Machado regala su medalla del Nobel de la Paz 2025 a Trump


Por: Gilberto Solorza

María Corina Machado, dirigente opositora venezolana y ganadora del Premio Nobel de la Paz en 2025, regaló su medalla a Donald Trump el 16 de enero de 2026 durante una reunión privada en la Casa Blanca, en Washington. La presidencia estadounidense difundió imágenes oficiales del encuentro. Trump amplificó el gesto en sus redes y lo presentó como un reconocimiento a su papel en la caída del gobierno de Nicolás Maduro en Venezuela.

Machado buscó agradecer y reforzar el respaldo político de Trump a la oposición venezolana. También intentó ganar su apoyo para una transición política en el país. El gesto apeló además al interés personal del exmandatario por el Premio Nobel de la Paz. Trump ha reclamado en varias ocasiones que merece esa distinción por su política exterior.

Desde el entorno de la opositora, el regalo funcionó como un símbolo de gratitud. También como una señal de cercanía entre Estados Unidos y Venezuela frente al chavismo. Machado encuadró el acto en una narrativa histórica de reconocimientos entre líderes aliados. Subrayó el valor simbólico del objeto por encima de su posesión material.
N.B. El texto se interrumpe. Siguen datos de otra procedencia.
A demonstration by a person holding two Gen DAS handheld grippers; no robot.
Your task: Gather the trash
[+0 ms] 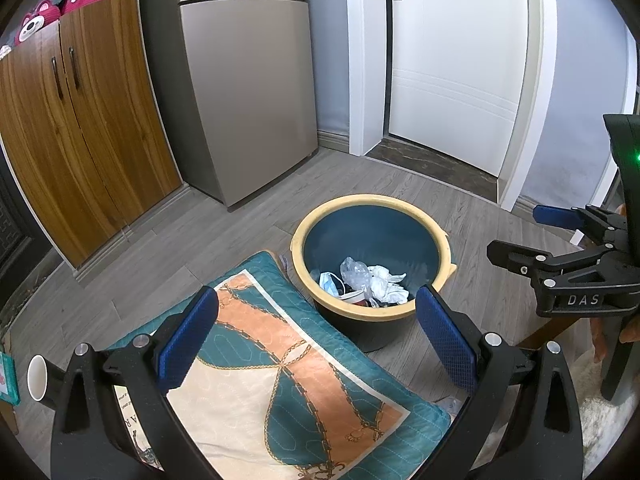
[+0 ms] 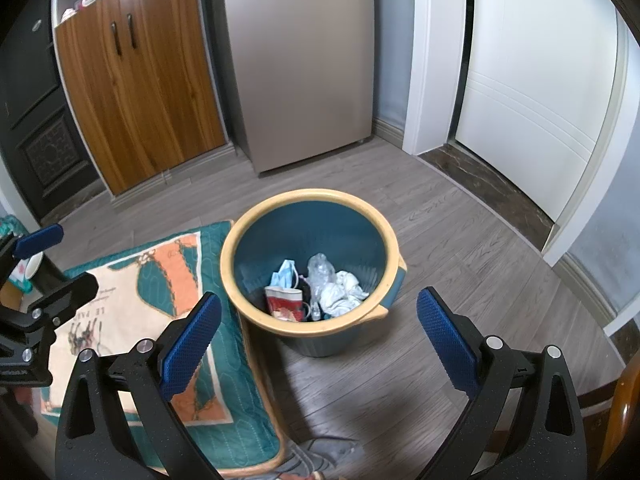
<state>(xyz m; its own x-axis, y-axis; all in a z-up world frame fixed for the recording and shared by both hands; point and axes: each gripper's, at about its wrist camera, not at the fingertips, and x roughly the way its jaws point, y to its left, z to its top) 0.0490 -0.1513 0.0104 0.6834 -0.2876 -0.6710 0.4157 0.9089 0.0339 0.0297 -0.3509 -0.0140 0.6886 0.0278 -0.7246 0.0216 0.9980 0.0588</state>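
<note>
Both claws hang above the floor with nothing in them. Left claw (image 1: 316,336) has its blue pads spread wide, over a patterned cushion (image 1: 288,384) in teal, orange and cream. Right claw (image 2: 318,340) is spread wide too, empty, over the near edge of the bin (image 2: 240,240). The bin is blue inside with a yellow rim, standing upright on the grey wood floor (image 2: 460,248), just beside the cushion, touching or nearly touching its right edge. Trash is already inside at the bottom: a blue face mask (image 2: 285,272), a crumpled clear plastic piece (image 2: 320,268), white wadded tissue (image 2: 340,292), and a red and white paper cup (image 2: 286,302) lying on its side. In the left wrist view the right claw shows at the right edge, side on, pads apart. A white cup (image 1: 37,376) sits at the far left edge of that view, partly cut off. Behind the bin stand a fridge (image 1: 248,88), a wooden cabinet (image 1: 80,140) and a white door (image 1: 460,60).
</note>
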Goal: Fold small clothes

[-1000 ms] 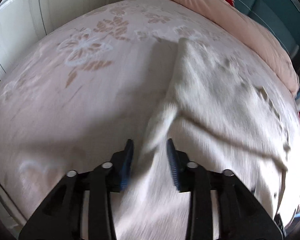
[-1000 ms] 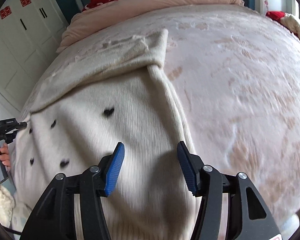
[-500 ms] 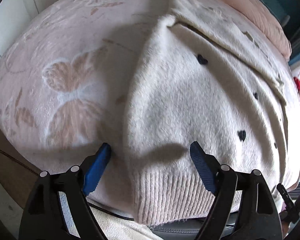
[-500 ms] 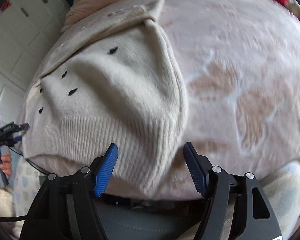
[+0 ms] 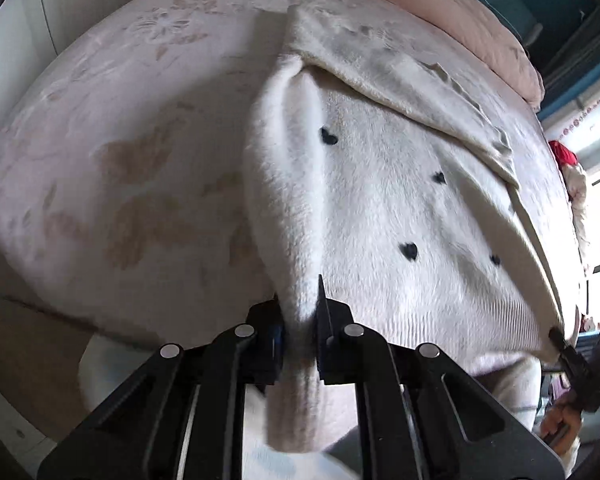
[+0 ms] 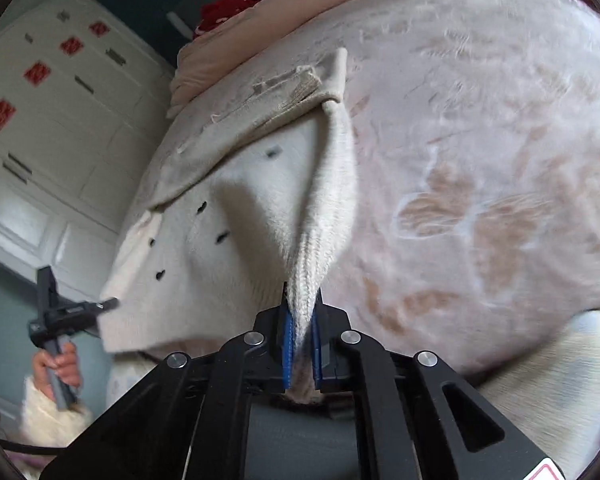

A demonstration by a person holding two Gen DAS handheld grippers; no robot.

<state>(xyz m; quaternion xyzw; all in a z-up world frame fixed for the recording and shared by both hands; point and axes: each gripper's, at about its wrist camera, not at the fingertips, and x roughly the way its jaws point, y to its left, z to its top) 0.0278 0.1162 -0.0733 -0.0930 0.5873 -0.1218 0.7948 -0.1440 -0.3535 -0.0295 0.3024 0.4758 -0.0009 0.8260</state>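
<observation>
A cream knit sweater [image 5: 400, 208] with small black hearts lies on a bed, its sleeves folded across the top. My left gripper [image 5: 300, 320] is shut on the hem's left corner, which bunches up between the fingers. In the right wrist view the same sweater [image 6: 228, 240] shows, and my right gripper [image 6: 302, 340] is shut on the ribbed hem's right corner, lifted into a ridge. The left gripper [image 6: 60, 312] and the hand holding it appear at the left of the right wrist view. The right gripper [image 5: 572, 360] shows at the right edge of the left wrist view.
The bed cover [image 5: 132, 168] is pale pink with butterfly and flower prints. A pink quilt [image 5: 460, 12] and a red item [image 6: 228, 8] lie at the head. White cupboards [image 6: 40, 120] stand beside the bed. The bed's near edge runs just under both grippers.
Both grippers were open around the hem corners half a second ago; now each has closed on its corner and lifted it slightly.
</observation>
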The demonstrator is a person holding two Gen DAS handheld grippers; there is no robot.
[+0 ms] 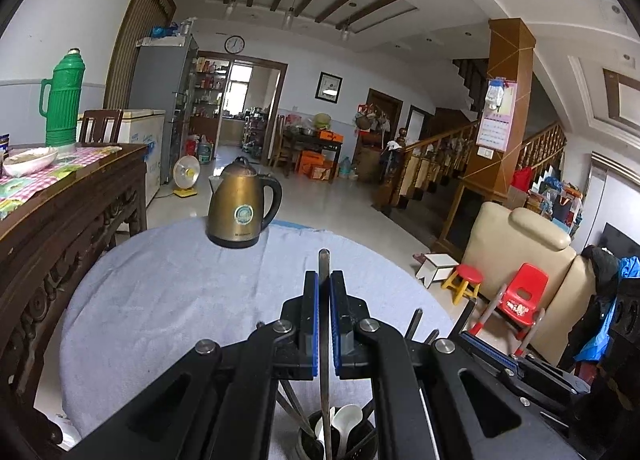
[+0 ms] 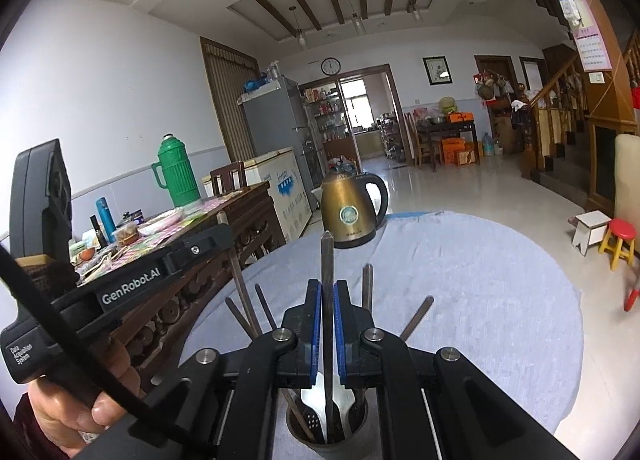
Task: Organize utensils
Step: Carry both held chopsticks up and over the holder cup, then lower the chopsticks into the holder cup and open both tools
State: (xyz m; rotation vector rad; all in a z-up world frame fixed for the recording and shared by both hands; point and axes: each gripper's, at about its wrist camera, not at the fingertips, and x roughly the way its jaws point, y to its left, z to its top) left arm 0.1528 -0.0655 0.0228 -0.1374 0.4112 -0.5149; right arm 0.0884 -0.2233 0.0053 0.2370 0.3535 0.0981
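Directly below my left gripper [image 1: 324, 280], clamped on 1 dark upright chopstick [image 1: 324, 260], sits the round utensil holder [image 1: 308, 444]; right gripper [image 2: 327, 288] likewise clamps 1 chopstick [image 2: 327, 256].

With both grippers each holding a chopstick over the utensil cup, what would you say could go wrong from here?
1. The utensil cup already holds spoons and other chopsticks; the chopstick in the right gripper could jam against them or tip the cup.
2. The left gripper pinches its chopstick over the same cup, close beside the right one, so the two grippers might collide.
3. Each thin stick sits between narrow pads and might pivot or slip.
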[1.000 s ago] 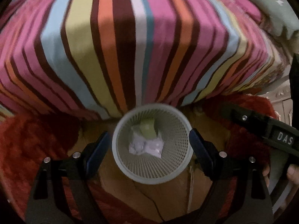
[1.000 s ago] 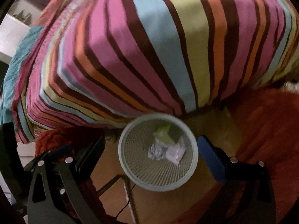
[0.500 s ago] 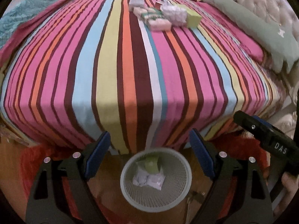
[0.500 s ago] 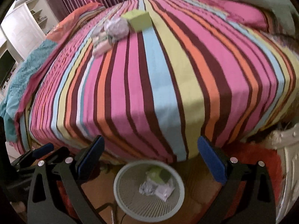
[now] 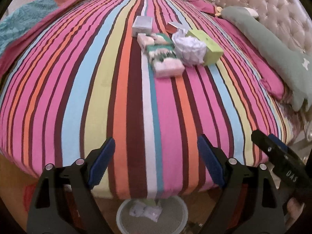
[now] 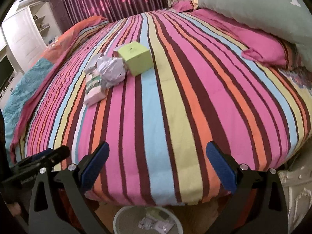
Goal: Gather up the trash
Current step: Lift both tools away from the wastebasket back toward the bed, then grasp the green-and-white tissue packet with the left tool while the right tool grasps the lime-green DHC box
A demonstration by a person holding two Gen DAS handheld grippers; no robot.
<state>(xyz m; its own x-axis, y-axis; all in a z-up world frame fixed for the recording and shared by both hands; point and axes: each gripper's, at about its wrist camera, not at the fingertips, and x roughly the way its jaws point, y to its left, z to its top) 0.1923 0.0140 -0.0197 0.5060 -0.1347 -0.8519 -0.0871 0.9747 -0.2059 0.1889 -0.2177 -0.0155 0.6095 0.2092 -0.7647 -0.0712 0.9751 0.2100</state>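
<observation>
Right now both grippers hang at the foot of the bed, aimed up along the striped bedspread [image 5: 136, 101]; left gripper [image 5: 156, 161] has its fingers spread wide with nothing between them, and right gripper [image 6: 157, 162] is just as wide and just as empty; my read is they are open like this because the next job is a fresh pickup, not a drop; the trash pile sits well ahead of both sets of fingertips, far up the bed; crumpled paper ball [image 5: 190, 47] lies in the middle of it, touching a green box [image 5: 206, 45] on its right side and soft tissue packs [image 5: 163, 60] on its left; a small grey-white box [image 5: 142, 26] and a red packet [image 5: 172, 27] sit farther off behind those; from the right gripper's view the whole pile is ahead and left of the fingers, paper ball [image 6: 112, 71] nearest the centreline; white mesh bin [image 5: 152, 216] stands on the floor directly below and between the fingers, tight against the bed end, presumably so a carried item only needs a short trip back; it already holds some crumpled paper and a green item; pile looks mostly untouched, so plenty left to collect.
</observation>
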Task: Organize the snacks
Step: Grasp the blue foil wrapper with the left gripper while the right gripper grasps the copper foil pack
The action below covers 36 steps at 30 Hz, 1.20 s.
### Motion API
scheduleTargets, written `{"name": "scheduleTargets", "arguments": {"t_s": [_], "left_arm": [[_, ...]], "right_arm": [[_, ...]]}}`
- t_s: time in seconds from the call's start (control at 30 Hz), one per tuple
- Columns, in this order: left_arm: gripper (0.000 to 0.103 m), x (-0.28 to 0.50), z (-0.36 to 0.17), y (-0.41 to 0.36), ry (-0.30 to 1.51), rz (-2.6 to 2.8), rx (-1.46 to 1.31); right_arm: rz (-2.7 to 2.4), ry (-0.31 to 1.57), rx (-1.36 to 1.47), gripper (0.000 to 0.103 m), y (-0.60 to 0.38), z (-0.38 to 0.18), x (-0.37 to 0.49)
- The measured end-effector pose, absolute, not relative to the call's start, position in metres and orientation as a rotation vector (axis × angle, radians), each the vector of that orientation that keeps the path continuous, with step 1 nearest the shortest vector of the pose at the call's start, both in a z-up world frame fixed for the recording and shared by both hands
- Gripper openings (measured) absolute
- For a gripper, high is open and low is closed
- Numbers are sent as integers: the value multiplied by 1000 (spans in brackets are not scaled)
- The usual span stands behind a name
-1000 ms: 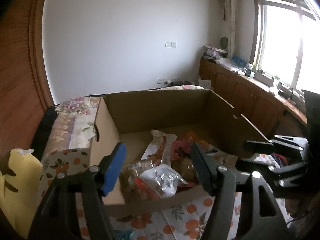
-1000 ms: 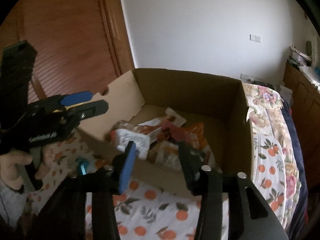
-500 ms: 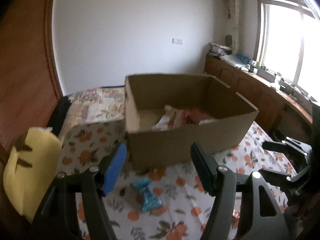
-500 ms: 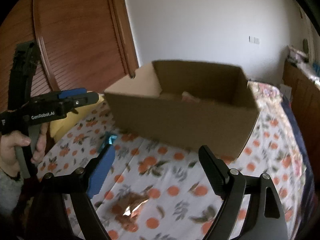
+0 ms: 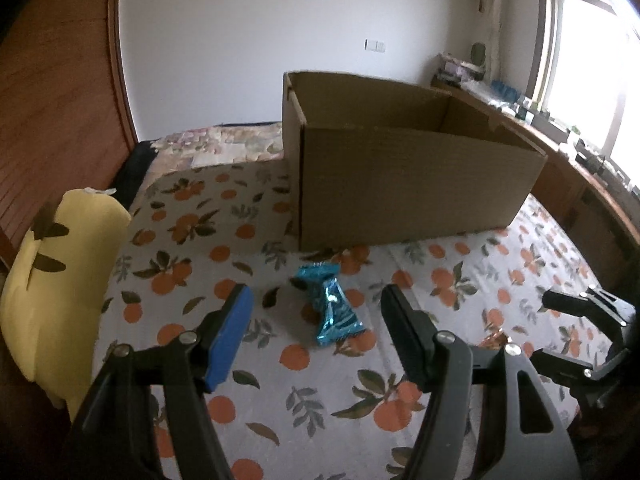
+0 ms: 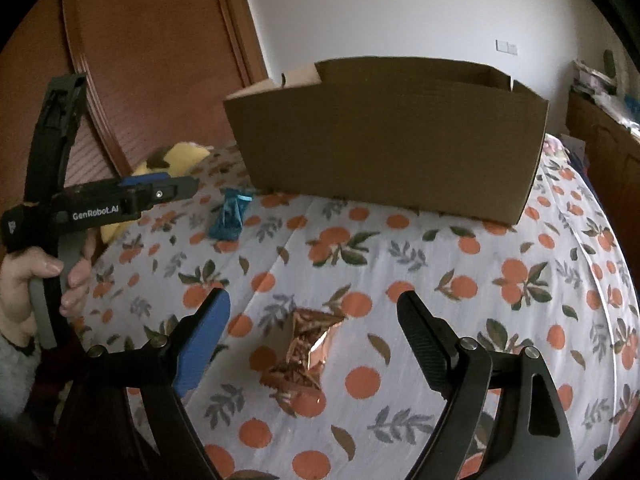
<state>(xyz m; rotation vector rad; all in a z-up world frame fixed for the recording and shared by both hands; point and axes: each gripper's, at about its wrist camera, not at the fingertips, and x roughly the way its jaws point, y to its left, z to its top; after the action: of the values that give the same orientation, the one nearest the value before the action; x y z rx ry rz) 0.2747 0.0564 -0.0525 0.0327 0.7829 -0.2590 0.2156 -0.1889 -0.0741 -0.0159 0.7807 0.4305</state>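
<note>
Hiding its contents, cardboard box [image 5: 412,184]; both grippers [image 5: 316,312] [image 6: 314,326] agape over blue packet [image 5: 330,304], copper packet [image 6: 306,352].

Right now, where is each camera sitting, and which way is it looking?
Left wrist view: sits on the left gripper, looking down along its open jaws at a blue snack packet on the orange-print sheet; the right gripper shows at the right edge.
Right wrist view: sits on the right gripper, looking down at a copper foil snack packet between its open jaws; the left gripper and the hand holding it show at left.
Both views share the cardboard box, the blue packet, the sheet and a yellow plush toy.
</note>
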Motion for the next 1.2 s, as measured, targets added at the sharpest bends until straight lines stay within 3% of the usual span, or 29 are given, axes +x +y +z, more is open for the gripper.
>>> {"name": "scheduleTargets", "arguments": {"t_s": [0.53,0.7,0.8,0.83,1.2], "left_arm": [[65,317,-96,23,929,-253,132],[56,321,-102,17,935,-243,133],[39,319,-102,15,927,-245,137],[23,318,-102,15,921,-248,142],[21,267,-79,17,841,-277,75]], "right_arm": [[428,864,12,87,-192,-96,230],[422,875,38,87,-196,-97,232],[415,866,38,87,-197,-96,231],[414,864,34,87,-197,-96,230],[406,861,-44,84,-184,-98,226]]}}
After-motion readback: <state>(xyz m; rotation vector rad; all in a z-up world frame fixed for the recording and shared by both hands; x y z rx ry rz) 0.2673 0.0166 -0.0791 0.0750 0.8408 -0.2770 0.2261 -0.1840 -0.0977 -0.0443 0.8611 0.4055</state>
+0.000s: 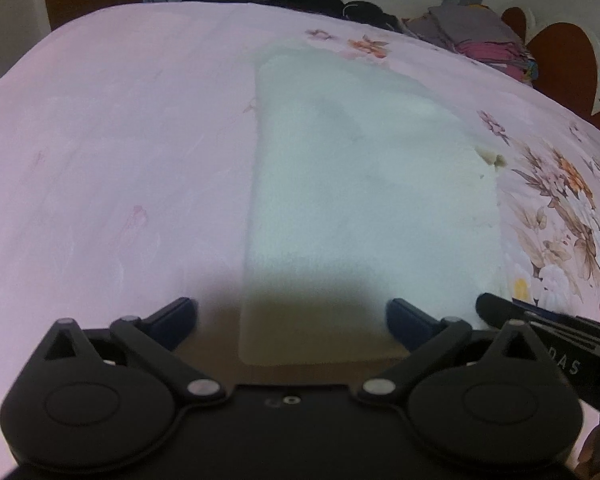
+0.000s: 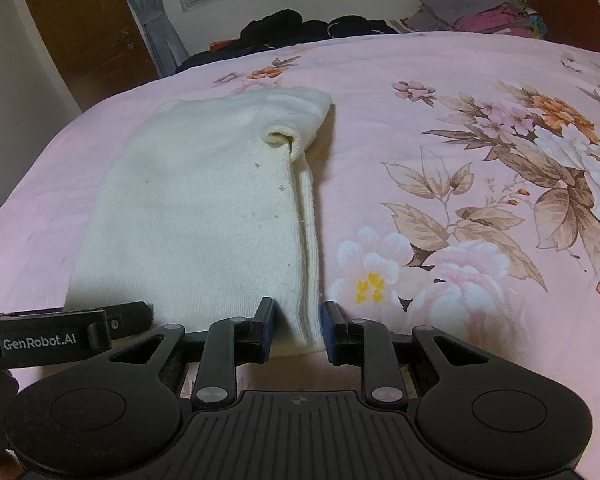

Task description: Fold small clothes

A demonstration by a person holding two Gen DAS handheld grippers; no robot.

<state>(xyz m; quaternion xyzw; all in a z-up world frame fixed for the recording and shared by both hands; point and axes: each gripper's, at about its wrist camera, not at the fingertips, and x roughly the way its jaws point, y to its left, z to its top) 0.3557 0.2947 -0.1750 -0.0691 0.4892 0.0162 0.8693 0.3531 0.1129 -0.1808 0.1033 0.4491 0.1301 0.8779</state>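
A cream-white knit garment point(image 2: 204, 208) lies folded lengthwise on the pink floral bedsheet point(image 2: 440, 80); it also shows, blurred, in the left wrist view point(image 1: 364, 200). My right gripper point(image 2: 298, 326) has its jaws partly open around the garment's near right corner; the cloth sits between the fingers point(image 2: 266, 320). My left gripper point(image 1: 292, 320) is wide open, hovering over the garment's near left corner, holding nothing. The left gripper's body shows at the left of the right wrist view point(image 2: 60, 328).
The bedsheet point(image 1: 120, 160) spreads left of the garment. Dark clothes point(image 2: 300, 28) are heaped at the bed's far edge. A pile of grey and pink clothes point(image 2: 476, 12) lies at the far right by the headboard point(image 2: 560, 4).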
Reacciones y límites del Nobel

El gesto no generó compromisos concretos de Trump para respaldar a Machado en un escenario post-Maduro. No hubo anuncios formales ni promesas públicas. A cambio, la dirigente recibió una bolsa de obsequios con la marca Trump. El episodio reforzó la lectura de un intercambio sin consecuencias políticas inmediatas.

La controversia creció tras la respuesta del Comité Noruego del Nobel. El 17 de enero de 2026, el organismo aclaró que el Premio Nobel de la Paz no admite transferencia ni revocación. El reconocimiento permanece ligado de forma exclusiva al galardonado original, sin importar el destino de la medalla física.

El comité recordó que los laureados pueden donar, vender o regalar la medalla. Sin embargo, el reconocimiento histórico no cambia ni se comparte. En Noruega, expertos y figuras políticas criticaron el gesto. Algunos lo calificaron como inusual y una falta de respeto al prestigio del premio. Aun así, el comité evitó imponer sanciones.

Trasfondo geopolítico y tensiones diplomáticas

El episodio ocurrió en un contexto de tensión entre Estados Unidos y Europa. Trump mantiene un conflicto abierto con el Comité Nobel noruego. También insiste en que merece el Premio de la Paz. Este trasfondo otorgó al gesto de Machado una dimensión estratégica mayor.

Días después del encuentro, Trump vinculó su molestia por no recibir el Nobel con amenazas de aranceles. Los anuncios incluyeron a varios países europeos. También retomó su presión para obtener el control de Groenlandia. Argumentó razones de seguridad frente a Rusia y China.

Mensajes dirigidos a líderes europeos circularon en embajadas del continente. La filtración profundizó las fricciones dentro de la OTAN. El episodio reforzó la percepción de un uso político del Premio Nobel de la Paz. También mostró cómo gestos simbólicos escalan en conflictos geopolíticos más amplios.